11. Les requérants doivent être regardés, en ce qu’ils soutiennent que l’arrêté attaqué étend des stipulations qui, en permettant aux entreprises de portage salarial de répercuter sur le salarié porté des charges non directement liées à son activité sans les faire apparaitre dans leurs frais de gestion, auraient « des effets délétères » et seraient de nature à créer des distorsions de concurrence entre les entreprises de portage salarial ainsi qu’un risque de pratiques commerciales trompeuses, comme soulevant un moyen tiré de l’existence d’un motif d’intérêt général s’opposant à l’extension par le ministre chargé du travail de l’avenant du 19 avril 2023. Toutefois, il ne ressort pas des pièces du dossier, alors que la nature et le montant des charges que l’entreprise de portage salarial répercute sur le salarié porté, le cas échéant en les incluant dans ses « frais de gestion », sont librement fixés dans le contrat de travail conclu entre cette entreprise et le salarié porté, que le ministre chargé du travail ait commis une erreur d’appréciation en estimant qu’aucun motif d’intérêt général ne s’opposait à l’extension de l’avenant.
12. Il résulte de tout ce qui précède que les requêtes du Groupement des acteurs du portage salarial éthique, de la FEDEP’S et de la Fédération CGT des sociétés d’études doivent être rejetées, y compris leurs conclusions présentées au titre de l’article L. 761-1 du code de justice administrative. Le Groupement des acteurs du portage salarial éthique, la FEDEP’S et la Fédération CGT des sociétés d’études verseront chacun au Syndicat des professionnels de l’emploi en portage salarial une somme de 500 euros et à la Fédération des entreprises de portage salarial une somme de 500 euros au titre des mêmes dispositions.
D E C I D E :
--------------
Article 1er : Les requêtes du Groupement des acteurs du portage salarial éthique, de la FEDEP’S et de la Fédération CGT des sociétés d’études sont rejetées.

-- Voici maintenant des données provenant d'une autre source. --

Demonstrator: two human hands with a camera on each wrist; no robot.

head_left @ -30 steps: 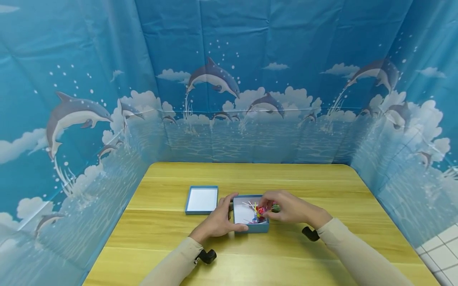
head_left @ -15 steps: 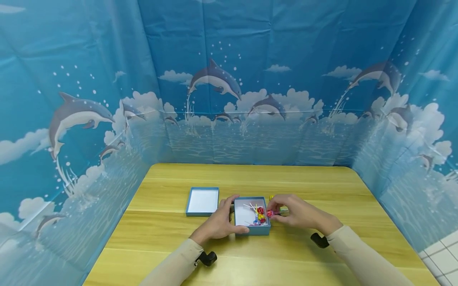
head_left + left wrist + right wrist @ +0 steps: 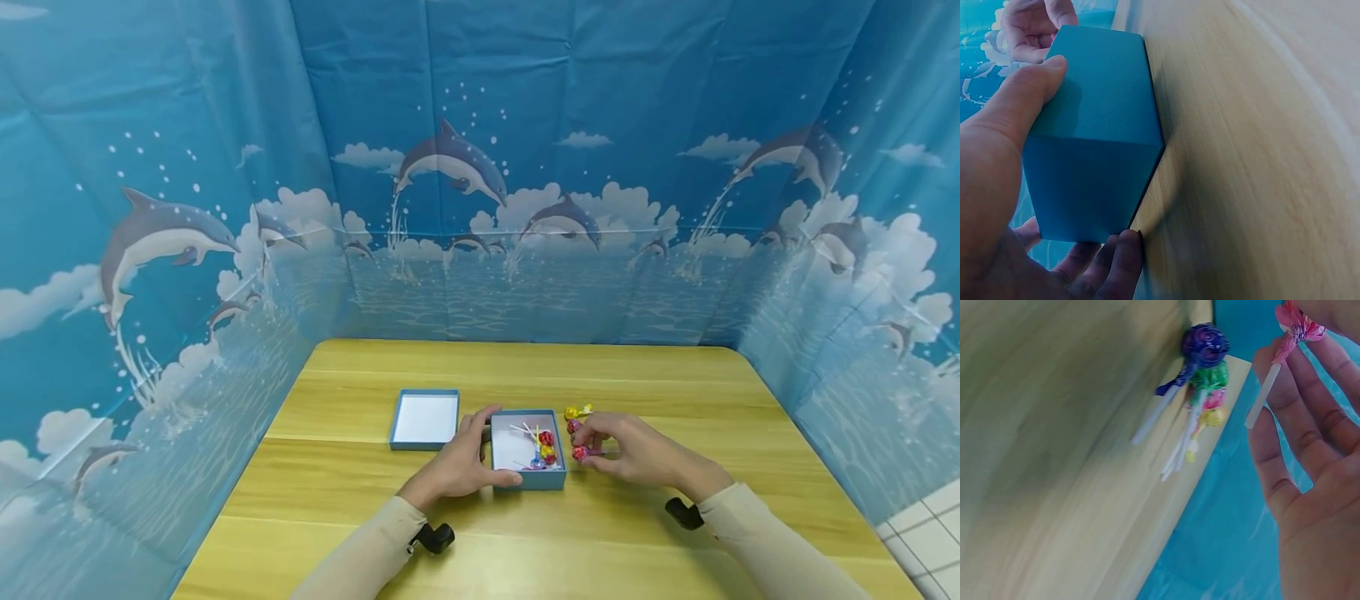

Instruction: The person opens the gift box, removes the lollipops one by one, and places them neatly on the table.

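Note:
My left hand [image 3: 457, 464] grips the left side of an open blue box [image 3: 534, 481], its thumb on the near wall. In the left wrist view, that thumb and the fingers span a corner of the box [image 3: 1097, 90]. Several wrapped lollipops [image 3: 547, 452] lie inside, toward the right wall. Just right of the box, my right hand [image 3: 636, 452] pinches a pinkish-red lollipop [image 3: 1294, 331], whose white stick points downward in the right wrist view. Near it on the table are a purple lollipop [image 3: 1205, 347], a green lollipop [image 3: 1210, 376] and a yellow lollipop [image 3: 1212, 417].
A square blue lid [image 3: 424, 418] with a white inside lies left of the box. The wood-patterned table [image 3: 600, 542] meets a blue dolphin-print curtain [image 3: 525, 300] at the back and sides.
From over the box, my right hand has moved right and out past its wall, carrying the red lollipop. More lollipops beside that hand are now visible. The left hand keeps its grip on the box.

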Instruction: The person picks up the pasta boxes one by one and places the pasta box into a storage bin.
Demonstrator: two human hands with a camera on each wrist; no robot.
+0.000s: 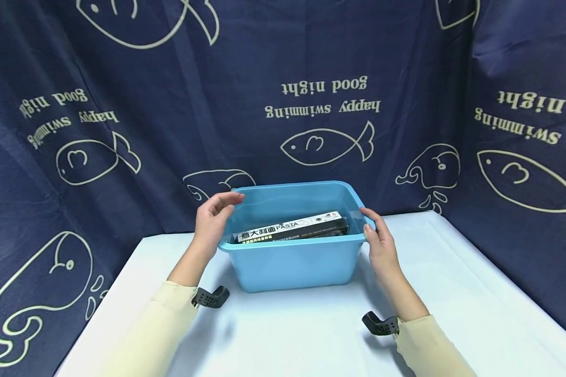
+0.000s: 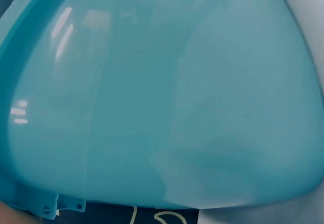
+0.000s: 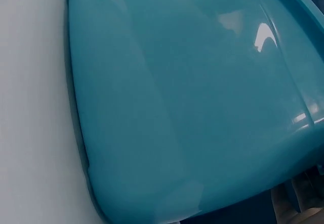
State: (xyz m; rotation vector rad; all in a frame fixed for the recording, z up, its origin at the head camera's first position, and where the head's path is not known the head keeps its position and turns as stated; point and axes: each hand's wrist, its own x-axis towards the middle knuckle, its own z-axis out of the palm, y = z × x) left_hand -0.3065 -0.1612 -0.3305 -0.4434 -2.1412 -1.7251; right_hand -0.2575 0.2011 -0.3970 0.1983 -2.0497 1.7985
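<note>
A light blue plastic storage bin [image 1: 297, 264] stands upright on the table. Inside it, a black and white pasta box [image 1: 290, 228] lies at a slant, its left end lower. My left hand [image 1: 212, 220] is at the bin's left rim, fingers bent loosely over it with a gap between thumb and fingers. At the opposite rim, my right hand [image 1: 382, 243] holds the edge, thumb on top. Both wrist views are mostly filled by the bin's outer walls. Only a sliver of the left hand [image 2: 17, 216] and a few right fingers [image 3: 298, 201] show there.
A white cloth covers the table [image 1: 283, 335]. Dark blue curtain [image 1: 245, 104] with fish and whale drawings hangs behind and at both sides, close to the bin's back. Each wrist wears a black strap [image 1: 210, 297].
</note>
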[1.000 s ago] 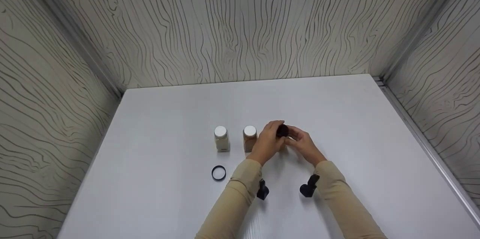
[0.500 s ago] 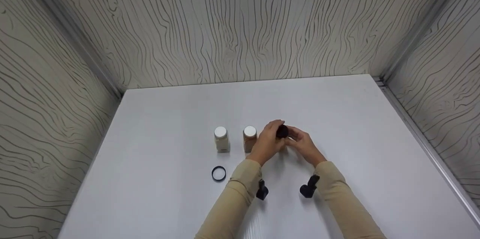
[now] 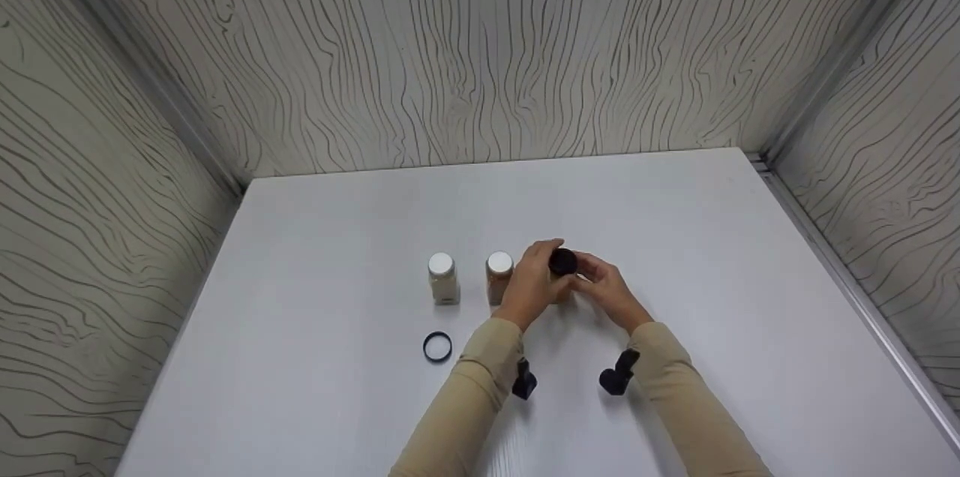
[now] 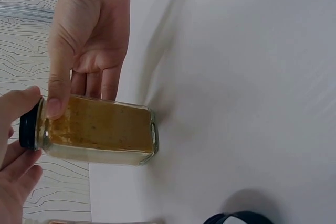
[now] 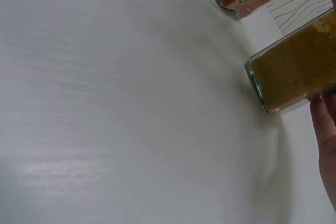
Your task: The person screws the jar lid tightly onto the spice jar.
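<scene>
A square glass spice jar point(image 4: 105, 129) of yellow-brown powder is held between both hands, its black lid point(image 3: 563, 262) facing up in the head view. My left hand point(image 3: 531, 282) pinches that lid between thumb and fingers, as the left wrist view shows. Around the jar's body my right hand point(image 3: 609, 293) grips, thumb along one face. The right wrist view catches the jar's base and part of the right hand point(image 5: 328, 135). Just left of the left hand stands a jar of reddish-brown spice point(image 3: 499, 282) with a white top, partly covered by that hand.
Further left, a jar of pale powder point(image 3: 444, 282) with a white top stands upright. A black ring-shaped piece point(image 3: 437, 333) lies on the white table point(image 3: 315, 327) in front of it. Patterned panels point(image 3: 465, 49) enclose the back and sides.
The left hand and the black lid have shifted very slightly left, and more of the jar shows below them. The right hand keeps its place; the other jars and the ring stay put.
</scene>
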Motion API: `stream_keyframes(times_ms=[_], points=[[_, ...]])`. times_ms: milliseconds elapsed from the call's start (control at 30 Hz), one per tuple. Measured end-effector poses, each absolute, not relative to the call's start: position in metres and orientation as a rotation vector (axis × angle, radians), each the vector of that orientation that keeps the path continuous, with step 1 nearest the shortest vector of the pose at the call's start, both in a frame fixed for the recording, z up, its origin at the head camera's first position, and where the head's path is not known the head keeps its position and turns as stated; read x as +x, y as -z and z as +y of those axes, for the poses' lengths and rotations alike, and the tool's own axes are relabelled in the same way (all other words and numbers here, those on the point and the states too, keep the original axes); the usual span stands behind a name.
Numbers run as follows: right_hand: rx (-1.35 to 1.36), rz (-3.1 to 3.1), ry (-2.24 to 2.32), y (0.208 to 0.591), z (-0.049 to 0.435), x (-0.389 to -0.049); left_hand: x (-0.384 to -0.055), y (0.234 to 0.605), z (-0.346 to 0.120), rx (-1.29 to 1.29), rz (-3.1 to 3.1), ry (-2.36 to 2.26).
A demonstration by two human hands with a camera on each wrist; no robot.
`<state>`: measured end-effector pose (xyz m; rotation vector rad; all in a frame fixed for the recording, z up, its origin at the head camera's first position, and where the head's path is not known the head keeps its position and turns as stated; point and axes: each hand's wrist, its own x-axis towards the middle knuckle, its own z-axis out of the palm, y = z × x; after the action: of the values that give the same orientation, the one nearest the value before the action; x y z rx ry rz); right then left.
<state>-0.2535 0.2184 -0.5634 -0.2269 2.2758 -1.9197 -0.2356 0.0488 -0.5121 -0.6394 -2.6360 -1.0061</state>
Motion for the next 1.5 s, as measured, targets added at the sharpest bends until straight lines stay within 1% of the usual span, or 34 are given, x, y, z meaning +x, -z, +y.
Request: stream_keyframes(times_ms=[200, 433, 700, 1167, 1500], points=[[-0.169, 2.278, 1.901, 0.5621, 0.2173, -0.2535, -0.2348, 0.5115, 0.0475, -0.666, -2.612, 1.001], [-0.220, 2.281, 1.905, 0.5610, 0.2184, -0.2526, -0.2347, 0.5113, 0.0484, -0.672, -2.641, 1.040], [-0.212, 2.275, 1.918, 0.5613, 0.2186, -0.2523, -0.2344, 0.5111, 0.0484, -0.700, -2.639, 1.018], [-0.292, 2.200, 1.954, 0.5662, 0.2199, -0.2513, -0.2348, 0.5141, 0.0508, -0.610, -2.627, 0.982], [-0.262, 2.262, 1.908, 0.5633, 0.2201, -0.2516, -0.2341, 0.5109, 0.0498, -0.656, -2.641, 1.085]])
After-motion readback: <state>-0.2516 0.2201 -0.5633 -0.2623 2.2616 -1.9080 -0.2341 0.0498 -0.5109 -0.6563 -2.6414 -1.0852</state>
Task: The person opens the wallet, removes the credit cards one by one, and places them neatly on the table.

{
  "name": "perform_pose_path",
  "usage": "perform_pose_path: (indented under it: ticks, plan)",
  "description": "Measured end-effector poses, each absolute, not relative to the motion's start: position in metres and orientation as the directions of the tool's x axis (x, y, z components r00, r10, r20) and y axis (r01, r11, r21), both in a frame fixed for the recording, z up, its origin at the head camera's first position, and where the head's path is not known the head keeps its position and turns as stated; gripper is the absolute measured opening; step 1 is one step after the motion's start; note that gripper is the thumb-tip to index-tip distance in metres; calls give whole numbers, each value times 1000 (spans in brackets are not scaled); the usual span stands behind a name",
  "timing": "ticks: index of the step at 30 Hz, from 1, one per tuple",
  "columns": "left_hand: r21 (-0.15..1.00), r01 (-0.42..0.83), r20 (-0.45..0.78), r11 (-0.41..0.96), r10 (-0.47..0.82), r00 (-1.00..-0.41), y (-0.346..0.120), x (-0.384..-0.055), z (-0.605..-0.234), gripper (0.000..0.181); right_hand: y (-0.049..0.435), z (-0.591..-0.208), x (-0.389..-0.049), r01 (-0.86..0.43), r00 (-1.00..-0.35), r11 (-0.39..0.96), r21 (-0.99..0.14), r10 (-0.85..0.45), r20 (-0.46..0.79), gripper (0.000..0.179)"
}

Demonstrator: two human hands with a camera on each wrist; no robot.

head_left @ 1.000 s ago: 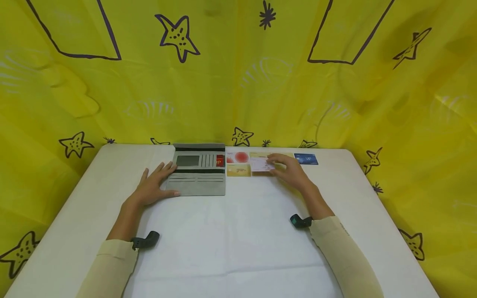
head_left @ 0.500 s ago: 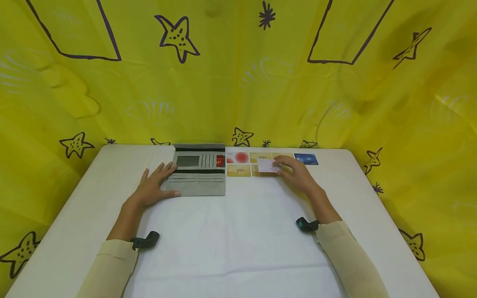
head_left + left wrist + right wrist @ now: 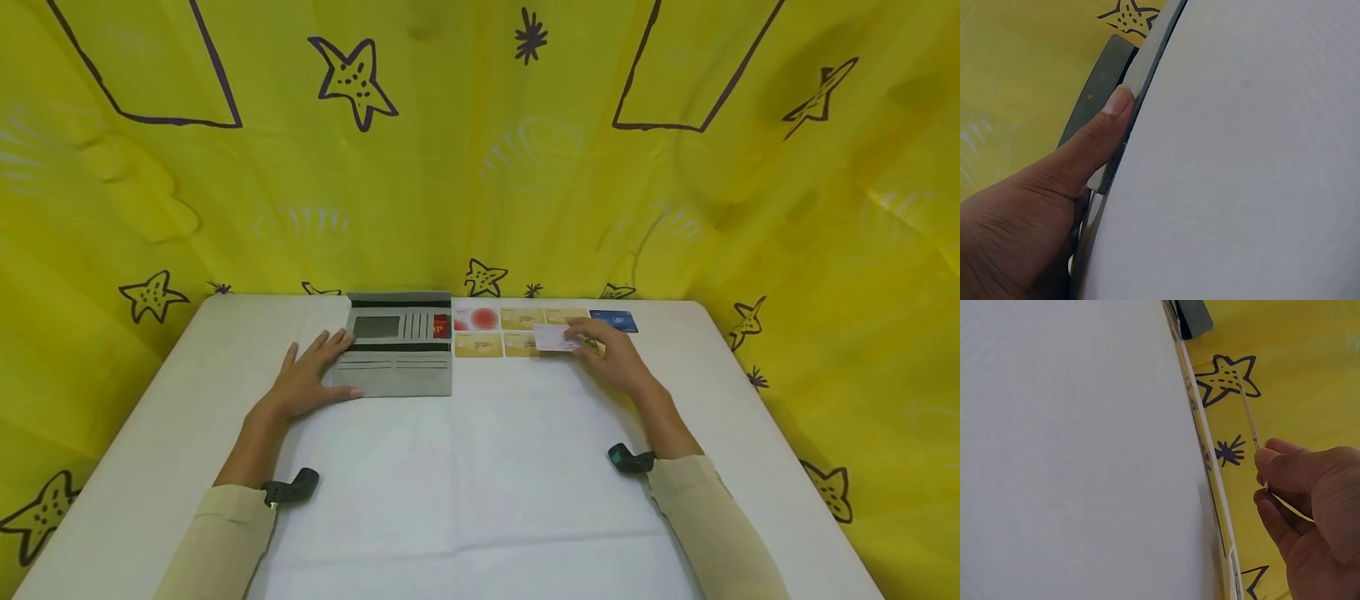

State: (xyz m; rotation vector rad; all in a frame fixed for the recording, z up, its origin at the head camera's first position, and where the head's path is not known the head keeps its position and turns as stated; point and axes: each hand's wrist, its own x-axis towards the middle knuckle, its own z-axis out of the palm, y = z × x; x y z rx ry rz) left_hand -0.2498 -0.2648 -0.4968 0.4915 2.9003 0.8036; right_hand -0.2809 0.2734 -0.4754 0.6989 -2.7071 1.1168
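My left hand rests on the left edge of an open grey wallet, fingers spread and fairly straight. In the left wrist view the thumb lies on the wallet's edge. A red card sticks out of a slot at the wallet's right side. My right hand pinches a pale card between thumb and fingers. The right wrist view shows this card edge-on, raised off the table. Beneath it, gold cards are partly covered by the card and hand.
Cards lie in two rows right of the wallet: a white and red one, several gold ones and a blue one. The white table meets a yellow patterned curtain at its back edge.
My right hand has moved right with the pale card, uncovering gold cards on its left. The left hand and wallet have stayed in place.
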Motion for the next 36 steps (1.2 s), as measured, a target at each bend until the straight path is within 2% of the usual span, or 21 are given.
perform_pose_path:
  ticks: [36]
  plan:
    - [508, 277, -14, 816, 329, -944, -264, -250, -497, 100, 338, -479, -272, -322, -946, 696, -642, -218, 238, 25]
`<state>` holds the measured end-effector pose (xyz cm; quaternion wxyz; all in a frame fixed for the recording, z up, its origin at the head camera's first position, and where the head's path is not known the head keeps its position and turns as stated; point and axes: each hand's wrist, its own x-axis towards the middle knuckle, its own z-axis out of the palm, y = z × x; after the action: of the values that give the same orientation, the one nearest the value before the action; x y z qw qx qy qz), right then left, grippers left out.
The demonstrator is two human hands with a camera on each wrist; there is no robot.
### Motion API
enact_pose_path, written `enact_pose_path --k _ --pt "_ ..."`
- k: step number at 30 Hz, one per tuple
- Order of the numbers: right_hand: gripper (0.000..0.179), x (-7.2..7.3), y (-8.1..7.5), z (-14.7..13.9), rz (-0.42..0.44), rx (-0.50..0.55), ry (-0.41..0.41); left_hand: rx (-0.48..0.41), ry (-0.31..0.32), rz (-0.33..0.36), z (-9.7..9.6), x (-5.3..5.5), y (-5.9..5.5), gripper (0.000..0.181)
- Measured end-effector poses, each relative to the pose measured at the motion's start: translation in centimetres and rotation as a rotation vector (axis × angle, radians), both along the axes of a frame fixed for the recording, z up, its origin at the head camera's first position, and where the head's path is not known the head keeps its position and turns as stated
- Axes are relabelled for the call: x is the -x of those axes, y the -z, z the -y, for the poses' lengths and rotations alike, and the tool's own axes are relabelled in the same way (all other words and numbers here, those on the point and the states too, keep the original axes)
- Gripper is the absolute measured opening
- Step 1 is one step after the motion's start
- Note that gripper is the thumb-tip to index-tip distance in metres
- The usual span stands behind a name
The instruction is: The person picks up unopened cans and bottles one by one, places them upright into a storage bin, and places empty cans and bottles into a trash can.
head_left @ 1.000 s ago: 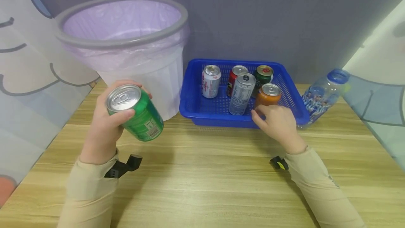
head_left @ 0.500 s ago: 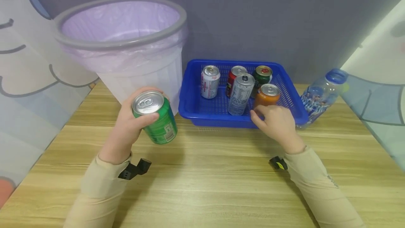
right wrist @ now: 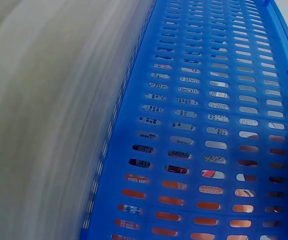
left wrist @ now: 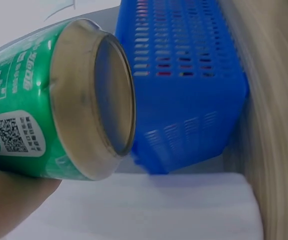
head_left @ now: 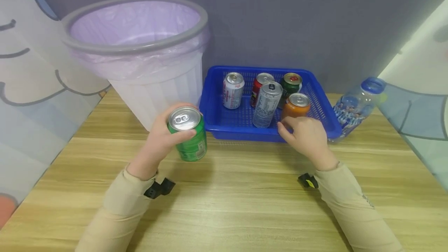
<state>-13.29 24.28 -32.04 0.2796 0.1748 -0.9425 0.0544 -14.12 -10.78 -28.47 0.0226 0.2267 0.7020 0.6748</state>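
Observation:
My left hand (head_left: 164, 135) grips a green can (head_left: 191, 143) round its side, thumb at the front, above the table in front of the bin. In the left wrist view, the green can's (left wrist: 23, 105) bare metal base faces the basket. My right hand (head_left: 308, 139) lies over the front rim of a blue basket (head_left: 224, 133), fingers loosely bent beside an orange can (head_left: 296, 108) and partly hiding it. Also upright in the basket are a tall silver-grey can (head_left: 266, 106), a white-and-silver can (head_left: 233, 92), a red can (head_left: 257, 88) and a dark green can (head_left: 290, 84).
A white bin (head_left: 164, 84) with a grey rim and purplish liner stands behind my left hand, left of the basket. At the basket's right leans a clear bottle (head_left: 357, 104) with a blue cap. The wooden table (head_left: 245, 205) extends toward me; a grey wall rises behind.
My left hand has carried the green can rightward and slightly down, toward the basket's left front corner, turning it more upright. The right hand has stayed at the rim.

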Motion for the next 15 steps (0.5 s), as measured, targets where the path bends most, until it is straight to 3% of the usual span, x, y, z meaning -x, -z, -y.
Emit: enact_pose_path --k 4,15 --pt "0.025 -0.2 0.1 0.0 0.021 0.006 0.010 0.049 -0.003 0.004 -0.8 0.0 0.3 0.049" --pt "0.030 -0.1 0.1 0.0 0.008 0.015 0.010 0.056 -0.028 0.022 -1.9 0.1 -0.2 0.054"
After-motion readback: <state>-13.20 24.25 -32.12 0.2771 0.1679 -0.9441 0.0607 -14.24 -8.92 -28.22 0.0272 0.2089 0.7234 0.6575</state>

Article 2 : Le Groupement des acteurs du portage salarial éthique, la FEDEP’S et la Fédération CGT des sociétés d’études verseront chacun au Syndicat des professionnels de l’emploi en portage salarial une somme de 500 euros et à la Fédération des entreprises de portage salarial une somme de 500 euros au titre de l’article L. 761-1 du code de justice administrative.
Article 3 : La présente décision sera notifiée au Groupement des acteurs du portage salarial éthique, à la FEDEP’S, à la Fédération CGT des sociétés d’études, au Syndicat des professionnels de l’emploi en portage salarial, à la Fédération des entreprises de portage salarial, à la Confédération française des travailleurs chrétiens, à la Fédération communication conseil culture CFDT, à la Confédération française de l’encadrement – Confédération générale des cadres et au ministre du travail et des solidarités.